Many organisms have developed defences to avoid predation by species at higher trophic levels. The capability of primary producers to defend themselves against herbivores affects their own survival, can modulate the strength of trophic cascades and changes rates of competitive exclusion in aquatic communities. Algal species are highly flexible in their morphology, growth form, biochemical composition and production of toxic and deterrent compounds. Several of these variable traits in phytoplankton have been interpreted as defence mechanisms against grazing.
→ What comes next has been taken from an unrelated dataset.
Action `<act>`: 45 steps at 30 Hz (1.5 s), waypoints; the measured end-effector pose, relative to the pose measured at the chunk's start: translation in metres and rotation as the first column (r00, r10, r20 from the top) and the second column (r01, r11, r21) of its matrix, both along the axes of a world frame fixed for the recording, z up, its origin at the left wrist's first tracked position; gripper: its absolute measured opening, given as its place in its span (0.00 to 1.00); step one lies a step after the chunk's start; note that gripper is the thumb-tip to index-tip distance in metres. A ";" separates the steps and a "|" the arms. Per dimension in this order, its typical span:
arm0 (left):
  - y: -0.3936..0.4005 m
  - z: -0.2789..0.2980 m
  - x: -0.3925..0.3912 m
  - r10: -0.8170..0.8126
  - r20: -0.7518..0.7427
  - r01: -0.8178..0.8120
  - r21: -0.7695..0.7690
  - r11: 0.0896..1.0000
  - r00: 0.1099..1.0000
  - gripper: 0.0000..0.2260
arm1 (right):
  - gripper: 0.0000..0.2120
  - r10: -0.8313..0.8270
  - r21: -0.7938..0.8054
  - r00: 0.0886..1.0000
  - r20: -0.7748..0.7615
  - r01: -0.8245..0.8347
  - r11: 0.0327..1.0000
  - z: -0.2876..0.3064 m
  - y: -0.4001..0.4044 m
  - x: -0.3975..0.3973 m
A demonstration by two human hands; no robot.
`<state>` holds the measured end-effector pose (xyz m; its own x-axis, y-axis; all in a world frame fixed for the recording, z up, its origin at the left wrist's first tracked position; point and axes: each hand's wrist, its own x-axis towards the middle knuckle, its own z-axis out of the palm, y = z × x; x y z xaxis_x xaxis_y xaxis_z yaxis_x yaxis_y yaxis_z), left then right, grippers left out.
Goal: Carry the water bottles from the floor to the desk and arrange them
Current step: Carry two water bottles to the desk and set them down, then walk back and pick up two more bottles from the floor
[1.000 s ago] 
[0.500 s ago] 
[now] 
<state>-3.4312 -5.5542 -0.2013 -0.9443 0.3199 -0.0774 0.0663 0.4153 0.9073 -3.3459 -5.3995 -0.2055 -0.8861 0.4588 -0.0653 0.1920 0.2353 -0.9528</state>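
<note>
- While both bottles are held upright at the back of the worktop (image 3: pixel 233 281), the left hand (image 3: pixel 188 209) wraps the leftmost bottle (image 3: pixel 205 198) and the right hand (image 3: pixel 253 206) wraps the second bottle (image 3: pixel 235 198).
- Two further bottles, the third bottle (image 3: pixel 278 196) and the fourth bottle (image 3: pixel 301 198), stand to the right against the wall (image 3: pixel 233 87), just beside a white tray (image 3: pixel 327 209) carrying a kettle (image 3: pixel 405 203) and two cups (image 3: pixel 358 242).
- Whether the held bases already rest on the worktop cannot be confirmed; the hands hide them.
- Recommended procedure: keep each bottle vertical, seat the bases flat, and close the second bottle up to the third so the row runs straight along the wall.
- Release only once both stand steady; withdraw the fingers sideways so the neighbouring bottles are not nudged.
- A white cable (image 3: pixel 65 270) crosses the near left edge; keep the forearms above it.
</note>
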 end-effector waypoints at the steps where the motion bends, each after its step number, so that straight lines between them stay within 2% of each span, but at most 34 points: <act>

Zooplankton feed with differing success on various phytoplankton species, depending primarily on size, shape, cell wall structure and the production of toxins and deterrents. Chemical cues associated with (i) mechanical damage, (ii) herbivore presence and (iii) grazing are the main factors triggering induced defences in both marine and freshwater phytoplankton, but most studies have failed to disentangle the exact mechanism(s) governing defence induction in any particular species. Induced defences in phytoplankton include changes in morphology (e.g. the formation of spines, colonies and thicker cell walls), biochemistry (such as production of toxins, repellents) and in life history characteristics (formation of cysts, reduced recruitment rate). Our categorization of inducible defences in terms of the responsible induction mechanism provides guidance for future work, as hardly any of the available studies on marine or freshwater plankton have performed all the treatments that are required to pinpoint the actual cue(s) for induction. We discuss the ecology of inducible defences in marine and freshwater phytoplankton with a special focus on the mechanisms of induction, the types of defences, their costs and benefits, and their consequences at the community level.